Swapping Secrets of the Double Helix
All of these labs may have different levels of equipment, and their staffs may have different levels of expertise and experience. Yet all of them share a conviction to come up with the right answers for the courts.
Unfortunately, not all labs may have the equipment or staff to get every answer in a timely manner. "If a crime scene sample has the DNA of multiple people, the mathematical analysis is non-trivial," says DG researcher David Lazer. Especially when labs can be very spread out and remote from each other and not every lab has the budget to send every staff member to professional conferences, he says, "How do you reach out if it's beyond your expertise?" Who do these scientists turn to for help?
Lazer, a Harvard Kennedy School of Government professor and editor of a new book fcalled, "DNA and the Criminal Justice System:The Technology of Justice" (MIT Press), is looking at how criminologists - specifically those concerned with DNA - share their knowledge.
Local and federal labs often share DNA databases, but Lazer is going beyond the interchange of physical pieces of information to look at "social capital": How do professionals share the sort of knowledge that can only be gained through experience and education?
"This isn't about computers talking to each other, but people talking to each other," says Lazer, "We're asking, how do computers facilitate communication in a diverse community? People are chained to computers with DNA databases that are spread around the country - how do they contact their fellow professionals?"
His work is being conducted under an umbrella grant to the National Center for Digital Government at Harvard/KSG. Lazer does not have a specific government partner, as he explains: "This project is a different model from many DG projects, for us the government is really our subject, rather than our partner. We're studying their utilization of technology."
"The whole forensics community has undergone a revolution, in the era of DNA you can't be competent without a lot of specialized training," explains Frederick Bieber, a consultant to the project, who is a Medical Geneticist at Brigham and Women's Hospital and professor of Pathology at Harvard Medical School. As a result, foresenic scientists are more dependent than ever on shared professional knowledge.
In addition, people admitted another strategy to Binz-Scharf: Because they were so afraid of looking ignorant, they would spend hours researching answers on their own before going to the expert knowledge base in the listserv.
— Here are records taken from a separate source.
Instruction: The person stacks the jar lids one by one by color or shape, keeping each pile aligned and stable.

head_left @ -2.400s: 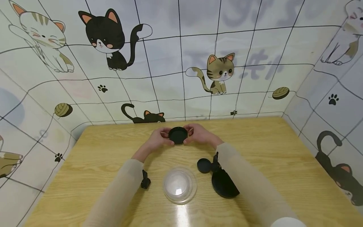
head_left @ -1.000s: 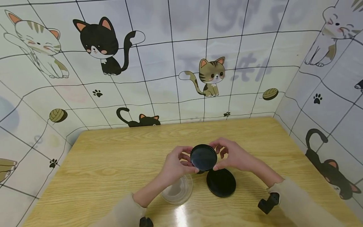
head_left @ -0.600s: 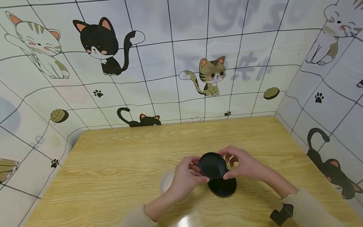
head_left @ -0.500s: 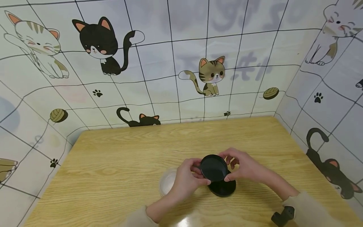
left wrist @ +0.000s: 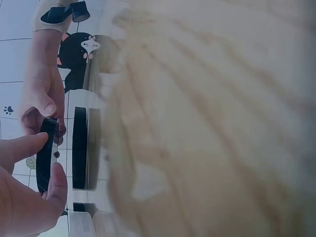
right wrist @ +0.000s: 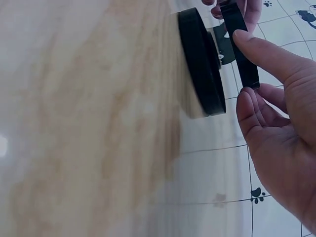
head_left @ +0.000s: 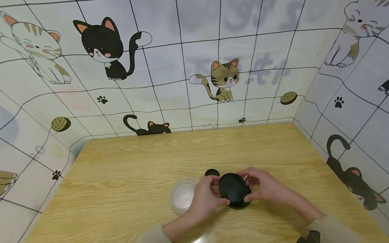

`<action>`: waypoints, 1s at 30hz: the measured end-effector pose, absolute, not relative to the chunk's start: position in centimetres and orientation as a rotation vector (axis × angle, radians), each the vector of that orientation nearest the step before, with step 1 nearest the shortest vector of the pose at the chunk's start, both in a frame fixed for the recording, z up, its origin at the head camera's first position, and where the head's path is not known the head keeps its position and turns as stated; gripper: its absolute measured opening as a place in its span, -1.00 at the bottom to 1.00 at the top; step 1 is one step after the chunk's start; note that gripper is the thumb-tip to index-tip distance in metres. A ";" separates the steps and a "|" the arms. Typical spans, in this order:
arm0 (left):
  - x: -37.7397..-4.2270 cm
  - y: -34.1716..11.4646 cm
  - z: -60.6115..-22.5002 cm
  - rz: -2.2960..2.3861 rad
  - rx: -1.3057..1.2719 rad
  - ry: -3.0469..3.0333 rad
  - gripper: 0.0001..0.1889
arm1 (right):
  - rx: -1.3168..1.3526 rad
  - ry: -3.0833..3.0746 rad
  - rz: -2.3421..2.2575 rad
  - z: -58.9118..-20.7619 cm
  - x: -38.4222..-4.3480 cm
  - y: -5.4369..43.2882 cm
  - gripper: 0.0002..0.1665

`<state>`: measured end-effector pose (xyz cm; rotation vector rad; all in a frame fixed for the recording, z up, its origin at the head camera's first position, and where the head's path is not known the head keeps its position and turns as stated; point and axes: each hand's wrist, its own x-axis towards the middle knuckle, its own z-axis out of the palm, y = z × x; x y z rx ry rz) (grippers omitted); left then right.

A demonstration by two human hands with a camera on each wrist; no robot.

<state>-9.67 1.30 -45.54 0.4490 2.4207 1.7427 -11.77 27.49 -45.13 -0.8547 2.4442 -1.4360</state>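
Both hands hold a shallow black round lid (head_left: 233,187) by its rim, one at each side. My left hand (head_left: 206,199) pinches its left edge between thumb and fingers, and my right hand (head_left: 267,187) pinches the opposite edge. Beneath it, a larger black round disc (head_left: 240,205) lies on the table, mostly covered in the head view. In the right wrist view a gap separates the held lid (right wrist: 241,49) from the thick-rimmed disc (right wrist: 200,64). Seen from the left wrist, the lid (left wrist: 45,160) is also raised above the disc (left wrist: 79,148).
A clear round plastic container (head_left: 182,196) stands left of the disc, partly behind the left hand. Just beyond that hand sits a small black round piece (head_left: 212,172). The wooden table (head_left: 136,168) ends at a cat-patterned wall covering (head_left: 170,84).
From the table's far side, both hands have brought the black lid nearer and to the right, over the larger disc. Over the last half second it moved slightly lower and rightward.
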 end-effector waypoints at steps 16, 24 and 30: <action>-9.2 2.3 -46.6 1.667 0.463 2.423 -0.27 | -0.771 2.435 -1.390 -45.9 -10.6 28.4 -0.14; -9.0 2.6 -46.4 1.633 0.430 2.431 -0.28 | -0.774 2.536 -1.265 -45.7 -10.7 28.1 -0.14; -9.1 2.6 -46.2 1.614 0.417 2.434 -0.29 | -0.766 2.589 -1.117 -45.2 -11.0 27.4 -0.15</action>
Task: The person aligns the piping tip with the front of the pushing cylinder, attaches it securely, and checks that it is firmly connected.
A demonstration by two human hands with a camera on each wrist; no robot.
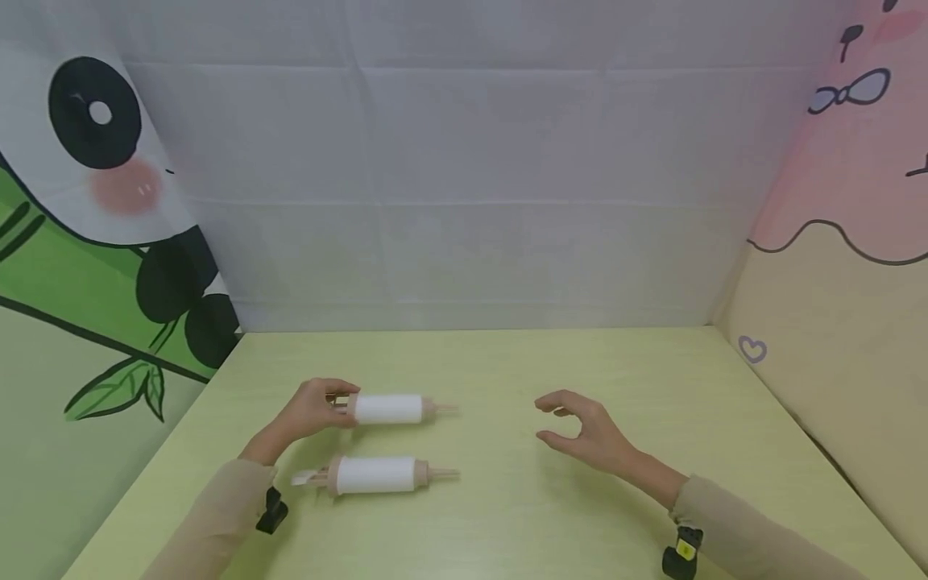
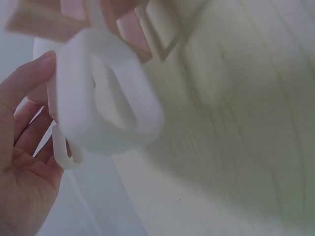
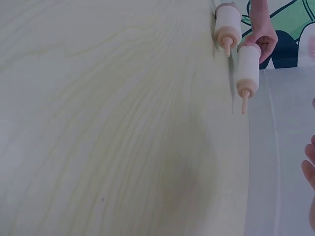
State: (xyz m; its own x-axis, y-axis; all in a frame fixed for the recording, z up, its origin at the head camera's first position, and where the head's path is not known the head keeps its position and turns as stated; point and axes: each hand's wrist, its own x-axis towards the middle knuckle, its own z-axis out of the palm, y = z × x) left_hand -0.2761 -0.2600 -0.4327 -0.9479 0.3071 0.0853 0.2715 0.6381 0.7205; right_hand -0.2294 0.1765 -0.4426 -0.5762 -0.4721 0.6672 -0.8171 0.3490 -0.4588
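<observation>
My left hand holds the pink left end of the farther white cylinder, thumb and fingers around that end. A thin pink tip points right from it. Nearer to me lies a matching white cylinder with pink ends and a white loop handle on its left. In the left wrist view that loop handle looms large before the left hand, and a smaller white loop shows by the fingers. My right hand hovers empty at the right, fingers curved loosely and apart from the thumb.
The pale yellow wood-grain table spreads under both hands. A grey-white cloth hangs behind its far edge. Panels with cartoon drawings stand on the left and right.
</observation>
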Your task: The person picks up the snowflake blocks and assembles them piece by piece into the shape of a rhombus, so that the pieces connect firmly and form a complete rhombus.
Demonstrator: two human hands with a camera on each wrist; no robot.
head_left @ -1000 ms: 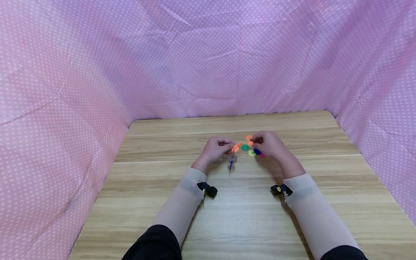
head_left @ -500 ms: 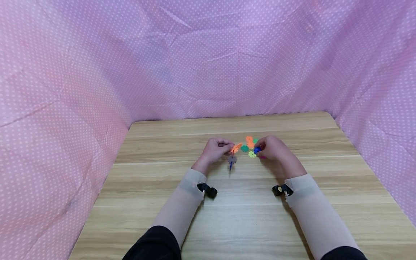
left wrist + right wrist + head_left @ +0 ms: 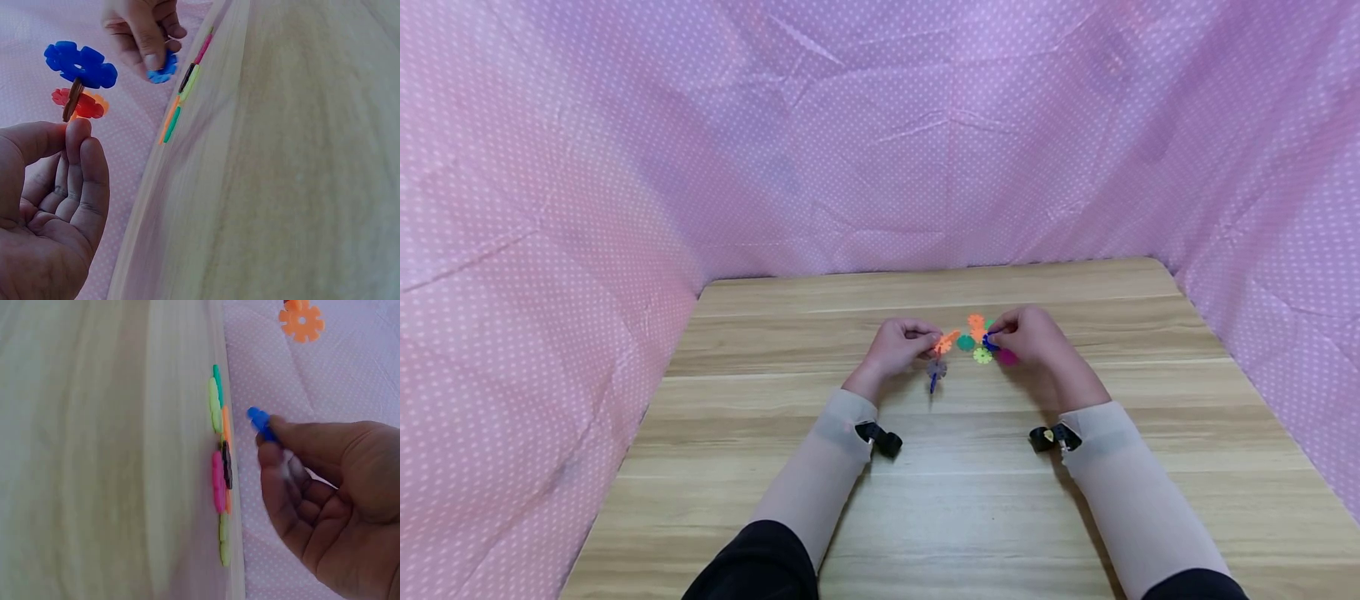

Although it is commendable that they don't wish to waste remote colleagues' time, the price is that they often waste their own time researching answers that someone else may already have.
Observing the sociology of all these interactions has led Lazer to create an online tool that could be used by the forensic science community. DNApolicy.net is part weblog and part chat board, but Lazer has tweaked the original concept somewhat: initially conceived to bring together prosecutors and defense attorneys, the site's focus is now on DNA labs. It will eventually expand to a broader spectrum of agencies within the criminal justice system, he says.
Articles of interest can be uploaded, and professionals can ask each other questions in real-time that will eventually form the basis of a professional knowledge library. The site will allow professionals to post anonymously, substantially reducing the fear of asking questions and substantially speeding the spread of knowledge in the field. "Sometimes the Web doesn't substitute for person to person contact, but fosters it," says Lazer, "People will pick up the phone and say, 'I've read your posts and I think you can help answer my question.'"
Says Bieber, "I think it's going to be an important contribution, even in a system that already works quite well ... It should help bring labs up to an even higher standard."